TASK DETAILS>
Each line in the entries below that holds the string "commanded" is to be listed.

-- INFORMATION SHOWN follows --

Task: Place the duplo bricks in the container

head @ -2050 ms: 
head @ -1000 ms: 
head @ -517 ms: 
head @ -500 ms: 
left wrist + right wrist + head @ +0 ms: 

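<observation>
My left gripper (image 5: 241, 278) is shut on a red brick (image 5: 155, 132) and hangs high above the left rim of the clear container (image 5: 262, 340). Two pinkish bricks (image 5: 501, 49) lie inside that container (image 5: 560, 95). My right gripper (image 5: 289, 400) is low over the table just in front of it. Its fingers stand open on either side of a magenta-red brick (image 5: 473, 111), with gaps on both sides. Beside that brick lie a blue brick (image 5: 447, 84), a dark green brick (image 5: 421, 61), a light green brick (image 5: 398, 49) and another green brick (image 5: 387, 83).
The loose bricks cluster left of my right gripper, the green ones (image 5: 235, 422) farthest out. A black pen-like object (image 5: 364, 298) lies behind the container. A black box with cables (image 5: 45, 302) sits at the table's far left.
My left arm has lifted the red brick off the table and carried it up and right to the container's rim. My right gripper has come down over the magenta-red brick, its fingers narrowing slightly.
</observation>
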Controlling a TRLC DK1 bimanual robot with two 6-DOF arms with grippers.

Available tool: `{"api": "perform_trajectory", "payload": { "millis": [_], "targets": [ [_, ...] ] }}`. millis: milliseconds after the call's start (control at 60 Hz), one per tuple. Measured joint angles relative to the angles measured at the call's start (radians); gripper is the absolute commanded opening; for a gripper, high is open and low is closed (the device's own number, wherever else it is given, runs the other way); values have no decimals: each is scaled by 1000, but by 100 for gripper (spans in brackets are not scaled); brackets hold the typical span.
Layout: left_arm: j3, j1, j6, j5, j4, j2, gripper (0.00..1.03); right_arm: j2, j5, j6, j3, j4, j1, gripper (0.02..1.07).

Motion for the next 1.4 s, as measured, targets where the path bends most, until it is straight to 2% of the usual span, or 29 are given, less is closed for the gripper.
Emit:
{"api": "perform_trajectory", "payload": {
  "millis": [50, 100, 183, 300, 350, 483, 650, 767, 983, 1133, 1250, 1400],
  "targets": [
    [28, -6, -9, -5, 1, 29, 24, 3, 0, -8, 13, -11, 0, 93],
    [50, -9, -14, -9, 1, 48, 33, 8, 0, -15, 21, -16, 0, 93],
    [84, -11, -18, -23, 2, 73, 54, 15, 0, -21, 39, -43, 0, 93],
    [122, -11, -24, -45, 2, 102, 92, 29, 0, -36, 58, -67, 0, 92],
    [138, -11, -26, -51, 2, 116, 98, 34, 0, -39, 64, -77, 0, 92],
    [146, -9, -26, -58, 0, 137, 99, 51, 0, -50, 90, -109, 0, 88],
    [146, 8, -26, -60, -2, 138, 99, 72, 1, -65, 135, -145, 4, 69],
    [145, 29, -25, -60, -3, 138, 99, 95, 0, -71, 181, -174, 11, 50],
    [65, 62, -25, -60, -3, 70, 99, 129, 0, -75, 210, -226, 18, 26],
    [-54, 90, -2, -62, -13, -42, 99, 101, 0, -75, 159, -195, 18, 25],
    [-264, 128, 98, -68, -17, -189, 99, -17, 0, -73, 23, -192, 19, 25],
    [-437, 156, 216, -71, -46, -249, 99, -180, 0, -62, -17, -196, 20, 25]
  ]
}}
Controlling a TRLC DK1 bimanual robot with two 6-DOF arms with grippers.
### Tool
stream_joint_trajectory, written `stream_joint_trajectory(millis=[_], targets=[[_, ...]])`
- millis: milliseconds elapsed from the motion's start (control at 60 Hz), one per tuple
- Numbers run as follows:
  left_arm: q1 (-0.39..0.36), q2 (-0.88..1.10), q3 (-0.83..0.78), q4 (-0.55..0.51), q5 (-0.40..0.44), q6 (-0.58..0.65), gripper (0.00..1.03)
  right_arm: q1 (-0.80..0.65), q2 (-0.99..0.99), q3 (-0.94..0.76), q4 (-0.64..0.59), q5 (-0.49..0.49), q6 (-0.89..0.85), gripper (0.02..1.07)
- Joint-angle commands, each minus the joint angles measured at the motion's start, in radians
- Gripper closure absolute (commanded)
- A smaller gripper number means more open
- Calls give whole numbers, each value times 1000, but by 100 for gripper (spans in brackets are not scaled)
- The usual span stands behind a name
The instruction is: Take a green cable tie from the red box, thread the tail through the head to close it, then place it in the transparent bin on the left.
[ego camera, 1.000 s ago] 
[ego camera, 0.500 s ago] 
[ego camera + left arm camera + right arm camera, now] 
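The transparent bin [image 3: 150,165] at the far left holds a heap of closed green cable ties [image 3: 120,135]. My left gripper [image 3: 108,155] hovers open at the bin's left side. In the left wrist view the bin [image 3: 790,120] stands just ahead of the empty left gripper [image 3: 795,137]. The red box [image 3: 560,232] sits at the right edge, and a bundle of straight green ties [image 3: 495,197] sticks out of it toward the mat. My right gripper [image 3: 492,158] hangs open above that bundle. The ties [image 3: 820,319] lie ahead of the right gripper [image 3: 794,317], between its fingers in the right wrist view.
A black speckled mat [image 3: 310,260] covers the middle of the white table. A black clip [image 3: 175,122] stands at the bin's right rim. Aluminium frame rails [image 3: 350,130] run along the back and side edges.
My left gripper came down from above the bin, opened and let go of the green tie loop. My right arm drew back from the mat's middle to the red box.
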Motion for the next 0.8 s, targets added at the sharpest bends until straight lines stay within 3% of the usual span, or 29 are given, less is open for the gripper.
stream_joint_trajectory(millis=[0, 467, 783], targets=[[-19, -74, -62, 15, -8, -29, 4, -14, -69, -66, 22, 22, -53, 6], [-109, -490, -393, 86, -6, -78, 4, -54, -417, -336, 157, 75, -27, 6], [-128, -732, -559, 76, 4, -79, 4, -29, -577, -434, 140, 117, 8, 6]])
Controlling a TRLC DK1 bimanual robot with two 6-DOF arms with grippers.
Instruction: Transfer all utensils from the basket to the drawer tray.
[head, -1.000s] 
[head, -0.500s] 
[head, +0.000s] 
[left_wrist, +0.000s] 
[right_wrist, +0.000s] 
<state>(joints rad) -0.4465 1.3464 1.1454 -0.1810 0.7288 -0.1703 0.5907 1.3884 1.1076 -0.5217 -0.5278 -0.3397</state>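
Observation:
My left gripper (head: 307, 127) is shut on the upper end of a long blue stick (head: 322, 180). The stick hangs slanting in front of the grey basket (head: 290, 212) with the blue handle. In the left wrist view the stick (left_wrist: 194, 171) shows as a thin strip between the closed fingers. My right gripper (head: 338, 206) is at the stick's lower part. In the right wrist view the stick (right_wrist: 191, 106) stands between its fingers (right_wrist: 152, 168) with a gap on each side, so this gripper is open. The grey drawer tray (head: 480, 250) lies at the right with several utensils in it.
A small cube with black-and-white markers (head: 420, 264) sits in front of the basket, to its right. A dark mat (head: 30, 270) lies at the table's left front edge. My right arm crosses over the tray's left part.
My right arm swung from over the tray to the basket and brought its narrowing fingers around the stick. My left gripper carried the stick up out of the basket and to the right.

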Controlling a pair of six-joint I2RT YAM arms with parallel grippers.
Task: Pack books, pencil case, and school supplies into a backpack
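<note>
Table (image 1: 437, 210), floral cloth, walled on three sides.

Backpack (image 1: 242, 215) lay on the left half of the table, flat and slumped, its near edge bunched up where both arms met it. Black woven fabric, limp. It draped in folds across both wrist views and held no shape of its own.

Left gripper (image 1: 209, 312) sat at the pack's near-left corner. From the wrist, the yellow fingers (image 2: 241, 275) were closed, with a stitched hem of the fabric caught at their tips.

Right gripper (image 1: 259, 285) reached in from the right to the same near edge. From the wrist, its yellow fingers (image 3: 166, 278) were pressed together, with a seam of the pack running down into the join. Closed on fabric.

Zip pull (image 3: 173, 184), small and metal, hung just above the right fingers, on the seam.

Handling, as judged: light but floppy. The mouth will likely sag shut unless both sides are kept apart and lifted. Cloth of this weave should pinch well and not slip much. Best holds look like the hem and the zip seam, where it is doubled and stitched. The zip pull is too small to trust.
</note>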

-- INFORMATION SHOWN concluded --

TASK SOLUTION>
Available tool: `{"api": "perform_trajectory", "payload": { "millis": [_], "targets": [ [_, ...] ] }}`. millis: milliseconds after the call's start (control at 60 Hz), one per tuple. Measured joint angles relative to the angles measured at the call's start (radians); gripper is the absolute commanded opening; for a gripper, high is open and low is closed (the device's own number, wherever else it is given, runs the other way); values have no decimals: each is scaled by 1000, but by 100 for gripper (spans in brackets are not scaled); brackets hold the typical span.
- Gripper closure absolute (commanded)

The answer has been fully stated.